I want to say minimum value for X is 1000. now X can be anything. so M would be the multiplier of X so that M*X >= 1000. What would be the mathematic way of doing this without using if statement?

M = 1;
X = 1000;
if(X < 1000) M = 1000/X;
X = M*X;

I want something like

$M = 1000/X$

$X = M*X;$

But this means X is always 1000. its not minimum.

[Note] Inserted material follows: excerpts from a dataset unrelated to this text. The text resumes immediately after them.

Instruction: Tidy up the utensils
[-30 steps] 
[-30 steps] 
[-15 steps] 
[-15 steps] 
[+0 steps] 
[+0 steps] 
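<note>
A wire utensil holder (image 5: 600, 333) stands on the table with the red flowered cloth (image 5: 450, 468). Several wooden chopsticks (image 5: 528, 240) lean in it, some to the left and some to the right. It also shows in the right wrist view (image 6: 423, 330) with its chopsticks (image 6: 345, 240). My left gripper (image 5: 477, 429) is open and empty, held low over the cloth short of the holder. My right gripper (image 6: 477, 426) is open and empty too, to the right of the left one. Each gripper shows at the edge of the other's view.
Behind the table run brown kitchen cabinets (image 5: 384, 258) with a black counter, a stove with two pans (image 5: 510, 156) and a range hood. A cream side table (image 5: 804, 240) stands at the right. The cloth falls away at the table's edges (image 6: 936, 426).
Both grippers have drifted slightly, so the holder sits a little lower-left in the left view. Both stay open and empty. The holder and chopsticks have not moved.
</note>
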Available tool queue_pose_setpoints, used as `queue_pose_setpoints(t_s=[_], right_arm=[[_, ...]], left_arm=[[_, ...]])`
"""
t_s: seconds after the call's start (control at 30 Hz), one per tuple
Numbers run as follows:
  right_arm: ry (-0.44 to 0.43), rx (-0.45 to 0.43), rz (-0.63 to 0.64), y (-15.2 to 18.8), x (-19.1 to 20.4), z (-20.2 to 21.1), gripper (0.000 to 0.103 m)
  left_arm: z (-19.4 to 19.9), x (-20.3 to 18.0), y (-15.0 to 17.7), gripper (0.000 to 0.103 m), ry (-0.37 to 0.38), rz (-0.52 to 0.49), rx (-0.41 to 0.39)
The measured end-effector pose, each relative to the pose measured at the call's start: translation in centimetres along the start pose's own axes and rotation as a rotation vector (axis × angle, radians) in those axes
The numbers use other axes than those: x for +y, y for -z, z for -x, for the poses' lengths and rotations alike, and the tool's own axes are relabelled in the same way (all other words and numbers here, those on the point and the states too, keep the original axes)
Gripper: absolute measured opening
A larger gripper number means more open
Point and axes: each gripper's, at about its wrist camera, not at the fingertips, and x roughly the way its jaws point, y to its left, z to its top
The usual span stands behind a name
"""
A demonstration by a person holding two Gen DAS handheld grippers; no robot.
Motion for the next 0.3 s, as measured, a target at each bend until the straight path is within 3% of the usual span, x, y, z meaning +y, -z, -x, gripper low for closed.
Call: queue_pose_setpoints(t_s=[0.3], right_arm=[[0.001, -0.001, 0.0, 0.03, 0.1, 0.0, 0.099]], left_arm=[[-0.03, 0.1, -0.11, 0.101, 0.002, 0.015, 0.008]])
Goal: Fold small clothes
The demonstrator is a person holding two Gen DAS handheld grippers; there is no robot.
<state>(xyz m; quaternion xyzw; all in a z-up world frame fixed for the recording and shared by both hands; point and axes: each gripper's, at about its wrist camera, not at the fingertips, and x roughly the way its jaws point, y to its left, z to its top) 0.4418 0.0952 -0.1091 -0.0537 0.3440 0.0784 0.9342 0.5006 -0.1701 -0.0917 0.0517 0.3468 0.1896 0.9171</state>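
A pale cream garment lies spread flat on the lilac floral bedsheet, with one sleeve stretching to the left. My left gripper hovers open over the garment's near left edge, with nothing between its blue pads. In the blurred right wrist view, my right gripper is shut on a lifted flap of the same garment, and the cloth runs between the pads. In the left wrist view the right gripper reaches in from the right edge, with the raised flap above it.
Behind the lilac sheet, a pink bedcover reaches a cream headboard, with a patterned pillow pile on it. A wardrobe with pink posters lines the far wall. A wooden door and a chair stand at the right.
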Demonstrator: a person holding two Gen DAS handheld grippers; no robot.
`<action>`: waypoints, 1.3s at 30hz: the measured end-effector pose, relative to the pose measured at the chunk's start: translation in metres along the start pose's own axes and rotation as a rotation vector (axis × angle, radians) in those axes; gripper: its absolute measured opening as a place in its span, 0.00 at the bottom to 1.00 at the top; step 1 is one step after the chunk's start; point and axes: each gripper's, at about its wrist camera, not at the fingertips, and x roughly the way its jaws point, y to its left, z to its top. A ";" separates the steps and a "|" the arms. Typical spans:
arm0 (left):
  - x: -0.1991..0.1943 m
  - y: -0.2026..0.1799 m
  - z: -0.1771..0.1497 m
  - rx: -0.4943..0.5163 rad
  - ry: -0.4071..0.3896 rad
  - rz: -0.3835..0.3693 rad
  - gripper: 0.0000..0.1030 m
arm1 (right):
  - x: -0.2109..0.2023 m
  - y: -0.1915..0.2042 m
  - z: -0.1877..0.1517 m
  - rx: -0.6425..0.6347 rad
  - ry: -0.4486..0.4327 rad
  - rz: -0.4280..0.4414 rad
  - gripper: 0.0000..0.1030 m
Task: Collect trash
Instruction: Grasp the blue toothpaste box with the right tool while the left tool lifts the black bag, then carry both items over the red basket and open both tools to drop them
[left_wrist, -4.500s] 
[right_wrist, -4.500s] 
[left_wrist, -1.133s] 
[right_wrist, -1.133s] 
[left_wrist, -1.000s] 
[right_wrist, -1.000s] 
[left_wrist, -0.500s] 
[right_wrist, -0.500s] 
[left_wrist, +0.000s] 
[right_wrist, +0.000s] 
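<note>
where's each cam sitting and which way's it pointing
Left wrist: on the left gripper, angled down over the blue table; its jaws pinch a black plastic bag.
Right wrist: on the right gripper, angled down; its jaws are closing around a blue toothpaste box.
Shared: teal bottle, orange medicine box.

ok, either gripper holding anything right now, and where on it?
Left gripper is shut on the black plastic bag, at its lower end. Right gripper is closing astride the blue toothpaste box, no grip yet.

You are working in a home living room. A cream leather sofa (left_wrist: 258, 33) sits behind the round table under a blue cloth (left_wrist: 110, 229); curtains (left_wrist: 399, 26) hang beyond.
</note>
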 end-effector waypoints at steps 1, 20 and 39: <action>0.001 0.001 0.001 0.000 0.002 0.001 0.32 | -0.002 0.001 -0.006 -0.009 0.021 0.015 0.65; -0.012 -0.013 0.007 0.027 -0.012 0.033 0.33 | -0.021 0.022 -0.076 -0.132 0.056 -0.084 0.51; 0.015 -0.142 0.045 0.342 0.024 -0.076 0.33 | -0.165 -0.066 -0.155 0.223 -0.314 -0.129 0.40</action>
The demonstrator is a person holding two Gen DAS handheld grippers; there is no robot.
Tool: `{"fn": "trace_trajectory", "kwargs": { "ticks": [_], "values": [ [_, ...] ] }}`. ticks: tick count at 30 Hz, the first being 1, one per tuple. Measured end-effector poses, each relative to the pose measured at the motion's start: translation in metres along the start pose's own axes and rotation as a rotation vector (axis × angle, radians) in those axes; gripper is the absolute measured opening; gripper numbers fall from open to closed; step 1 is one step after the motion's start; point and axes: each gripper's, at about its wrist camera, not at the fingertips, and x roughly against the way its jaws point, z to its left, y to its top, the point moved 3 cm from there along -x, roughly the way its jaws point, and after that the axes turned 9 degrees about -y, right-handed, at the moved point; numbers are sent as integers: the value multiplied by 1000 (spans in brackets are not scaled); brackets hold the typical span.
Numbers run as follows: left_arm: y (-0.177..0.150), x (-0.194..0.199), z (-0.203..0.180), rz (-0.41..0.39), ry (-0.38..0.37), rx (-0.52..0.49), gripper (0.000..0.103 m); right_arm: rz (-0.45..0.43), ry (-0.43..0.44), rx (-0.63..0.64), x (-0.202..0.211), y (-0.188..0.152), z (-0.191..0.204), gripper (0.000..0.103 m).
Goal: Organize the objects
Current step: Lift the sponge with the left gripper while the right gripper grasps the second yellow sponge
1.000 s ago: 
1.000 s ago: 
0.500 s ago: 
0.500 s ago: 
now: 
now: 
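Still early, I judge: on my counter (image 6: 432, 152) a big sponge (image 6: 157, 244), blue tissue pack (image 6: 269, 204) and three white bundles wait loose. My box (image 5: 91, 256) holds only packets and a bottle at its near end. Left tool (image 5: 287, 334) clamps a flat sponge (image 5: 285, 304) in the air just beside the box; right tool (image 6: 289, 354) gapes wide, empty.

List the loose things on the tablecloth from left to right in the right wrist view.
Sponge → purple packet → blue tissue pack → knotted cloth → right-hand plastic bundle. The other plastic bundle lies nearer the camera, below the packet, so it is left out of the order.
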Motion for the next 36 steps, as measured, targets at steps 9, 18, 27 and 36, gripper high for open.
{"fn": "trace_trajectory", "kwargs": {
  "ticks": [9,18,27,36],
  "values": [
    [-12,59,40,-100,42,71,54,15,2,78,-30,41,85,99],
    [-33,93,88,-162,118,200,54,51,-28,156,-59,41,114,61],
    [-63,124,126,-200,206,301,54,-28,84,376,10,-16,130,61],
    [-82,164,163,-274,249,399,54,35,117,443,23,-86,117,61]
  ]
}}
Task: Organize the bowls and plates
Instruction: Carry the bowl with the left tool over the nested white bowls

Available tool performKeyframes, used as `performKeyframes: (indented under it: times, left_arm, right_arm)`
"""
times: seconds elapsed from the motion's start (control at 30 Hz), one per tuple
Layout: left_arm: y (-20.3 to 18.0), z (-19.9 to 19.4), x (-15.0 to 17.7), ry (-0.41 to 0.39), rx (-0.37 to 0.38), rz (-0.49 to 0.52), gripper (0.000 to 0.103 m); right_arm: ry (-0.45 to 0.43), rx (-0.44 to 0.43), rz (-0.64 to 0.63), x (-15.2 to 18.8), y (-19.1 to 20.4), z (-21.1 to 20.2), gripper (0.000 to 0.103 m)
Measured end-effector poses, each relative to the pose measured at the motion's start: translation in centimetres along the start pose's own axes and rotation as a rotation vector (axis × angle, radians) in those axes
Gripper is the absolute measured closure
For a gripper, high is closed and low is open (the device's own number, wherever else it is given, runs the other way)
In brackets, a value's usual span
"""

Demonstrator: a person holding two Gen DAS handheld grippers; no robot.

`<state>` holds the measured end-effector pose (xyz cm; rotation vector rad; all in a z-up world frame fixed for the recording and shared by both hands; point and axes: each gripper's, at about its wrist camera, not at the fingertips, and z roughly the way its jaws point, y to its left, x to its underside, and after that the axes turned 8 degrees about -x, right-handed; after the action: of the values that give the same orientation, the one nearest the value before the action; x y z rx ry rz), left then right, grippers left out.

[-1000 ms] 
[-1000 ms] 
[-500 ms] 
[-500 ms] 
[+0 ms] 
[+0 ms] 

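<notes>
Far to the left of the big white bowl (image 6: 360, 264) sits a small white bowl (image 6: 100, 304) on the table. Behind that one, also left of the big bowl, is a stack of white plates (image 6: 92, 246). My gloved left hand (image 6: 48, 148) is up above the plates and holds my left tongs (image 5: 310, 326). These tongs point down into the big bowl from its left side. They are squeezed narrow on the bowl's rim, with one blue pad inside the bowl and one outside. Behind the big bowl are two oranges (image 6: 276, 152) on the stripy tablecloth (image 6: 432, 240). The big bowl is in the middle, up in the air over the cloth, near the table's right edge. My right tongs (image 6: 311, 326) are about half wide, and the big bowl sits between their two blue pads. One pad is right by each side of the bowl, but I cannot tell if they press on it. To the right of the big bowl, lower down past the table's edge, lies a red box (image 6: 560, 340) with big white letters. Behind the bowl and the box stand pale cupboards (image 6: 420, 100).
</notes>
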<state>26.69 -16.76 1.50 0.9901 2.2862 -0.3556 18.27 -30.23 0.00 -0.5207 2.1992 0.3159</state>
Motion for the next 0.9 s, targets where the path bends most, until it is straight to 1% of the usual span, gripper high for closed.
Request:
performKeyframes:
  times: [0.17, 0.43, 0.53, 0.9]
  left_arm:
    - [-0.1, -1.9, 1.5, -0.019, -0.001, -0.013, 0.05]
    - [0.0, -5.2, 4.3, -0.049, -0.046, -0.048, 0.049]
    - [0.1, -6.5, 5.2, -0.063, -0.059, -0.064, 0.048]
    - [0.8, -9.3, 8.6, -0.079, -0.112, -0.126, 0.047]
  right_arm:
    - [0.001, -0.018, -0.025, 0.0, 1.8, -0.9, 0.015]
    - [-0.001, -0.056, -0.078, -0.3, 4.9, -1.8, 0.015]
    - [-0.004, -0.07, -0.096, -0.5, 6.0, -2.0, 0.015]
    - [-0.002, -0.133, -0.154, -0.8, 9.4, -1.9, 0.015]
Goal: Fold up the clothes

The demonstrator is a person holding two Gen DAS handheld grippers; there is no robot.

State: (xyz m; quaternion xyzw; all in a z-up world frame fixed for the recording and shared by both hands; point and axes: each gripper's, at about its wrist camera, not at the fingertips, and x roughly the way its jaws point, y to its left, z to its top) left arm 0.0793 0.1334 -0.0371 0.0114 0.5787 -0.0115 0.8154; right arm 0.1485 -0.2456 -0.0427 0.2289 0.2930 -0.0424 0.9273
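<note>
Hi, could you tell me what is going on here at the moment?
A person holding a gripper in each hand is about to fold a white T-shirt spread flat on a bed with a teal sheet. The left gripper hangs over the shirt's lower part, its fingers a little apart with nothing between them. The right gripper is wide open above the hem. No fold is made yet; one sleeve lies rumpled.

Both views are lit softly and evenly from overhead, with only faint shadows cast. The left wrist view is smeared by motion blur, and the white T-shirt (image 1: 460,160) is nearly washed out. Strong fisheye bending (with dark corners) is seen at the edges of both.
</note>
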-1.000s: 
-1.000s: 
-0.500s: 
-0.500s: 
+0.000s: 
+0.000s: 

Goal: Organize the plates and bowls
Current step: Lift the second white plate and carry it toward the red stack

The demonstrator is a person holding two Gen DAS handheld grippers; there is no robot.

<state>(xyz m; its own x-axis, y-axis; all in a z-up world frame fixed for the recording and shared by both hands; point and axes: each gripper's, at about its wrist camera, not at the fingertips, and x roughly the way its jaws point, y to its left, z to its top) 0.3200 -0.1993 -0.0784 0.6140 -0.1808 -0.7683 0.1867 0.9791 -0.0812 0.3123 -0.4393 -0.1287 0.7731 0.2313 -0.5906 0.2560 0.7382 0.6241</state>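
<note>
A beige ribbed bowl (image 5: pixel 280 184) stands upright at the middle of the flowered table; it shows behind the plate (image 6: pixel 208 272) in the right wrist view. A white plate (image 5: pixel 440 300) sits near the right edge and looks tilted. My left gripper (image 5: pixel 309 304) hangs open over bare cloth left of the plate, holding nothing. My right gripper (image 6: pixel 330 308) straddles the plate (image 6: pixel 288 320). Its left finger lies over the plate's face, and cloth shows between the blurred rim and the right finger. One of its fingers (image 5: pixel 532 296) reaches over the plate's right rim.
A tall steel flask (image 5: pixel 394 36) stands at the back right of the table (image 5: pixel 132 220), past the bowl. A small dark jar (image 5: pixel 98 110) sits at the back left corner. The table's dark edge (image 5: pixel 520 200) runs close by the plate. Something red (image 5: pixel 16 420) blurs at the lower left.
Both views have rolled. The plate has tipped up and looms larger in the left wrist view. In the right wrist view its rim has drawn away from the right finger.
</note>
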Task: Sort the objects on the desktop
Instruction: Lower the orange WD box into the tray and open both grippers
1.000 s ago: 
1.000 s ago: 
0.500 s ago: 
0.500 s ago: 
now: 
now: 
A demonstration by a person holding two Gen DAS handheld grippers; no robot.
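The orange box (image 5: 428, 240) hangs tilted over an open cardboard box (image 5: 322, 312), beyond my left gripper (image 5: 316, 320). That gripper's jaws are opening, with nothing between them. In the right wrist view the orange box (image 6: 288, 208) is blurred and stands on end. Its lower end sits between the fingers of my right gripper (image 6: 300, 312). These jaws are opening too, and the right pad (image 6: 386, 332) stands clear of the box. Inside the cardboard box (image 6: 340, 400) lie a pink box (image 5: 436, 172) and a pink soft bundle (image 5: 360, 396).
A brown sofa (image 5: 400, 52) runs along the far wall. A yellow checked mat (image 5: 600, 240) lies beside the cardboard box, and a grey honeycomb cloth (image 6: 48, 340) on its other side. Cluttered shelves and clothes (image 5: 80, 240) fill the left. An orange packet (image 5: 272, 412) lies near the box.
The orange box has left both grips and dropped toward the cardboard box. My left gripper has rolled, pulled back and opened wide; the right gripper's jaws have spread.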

I'm just being curios of what could be the expression without if statement.

4 Answers4

5

If you want to ensure that $X$ isn't lower than $1000$, using a multiplier is a contrived way* to achieve it.

Just write

$$X\leftarrow\max(X,1000).$$


The contrived way

You want to ensure

$$MX\ge1000$$ so that

$$M\ge\frac{1000}X.$$

Then you can take the multiplier

$$\max\left(1,\frac{1000}X\right)$$

and assign

$$X\leftarrow X*\max\left(1,\frac{1000}X\right).$$

muru
  • 137
  • Thanks a lot. This is what i was looking for. it looks way better. – M.kazem Akhgary May 15 '17 at 07:00
  • 2
    I would question the use of X ← e notation. As far as I'm aware, that's only standard in algorithms. More standard (and easier to use) in anything other than imperative programming would be saying “let X′ = max(X, 1000)”. – mudri May 15 '17 at 10:46
  • 2
    The OP expressed his question as a code snippet, having the effect to modify X. I stuck to this idea but used a more generic symbol for assignment. –  May 15 '17 at 11:03
3

Ah, Yves Daoust beat me to it. Note that if you want a differentiable function, then you can approximate the maximum function with something like $\log(e^x+e^{1000})$. This quantity is always greater than $1000$; for large $x$, it is slightly greater than $x$. It is never exactly equal to $x$, so it may not fit your needs. (It is also tricky to implement properly on a computer.)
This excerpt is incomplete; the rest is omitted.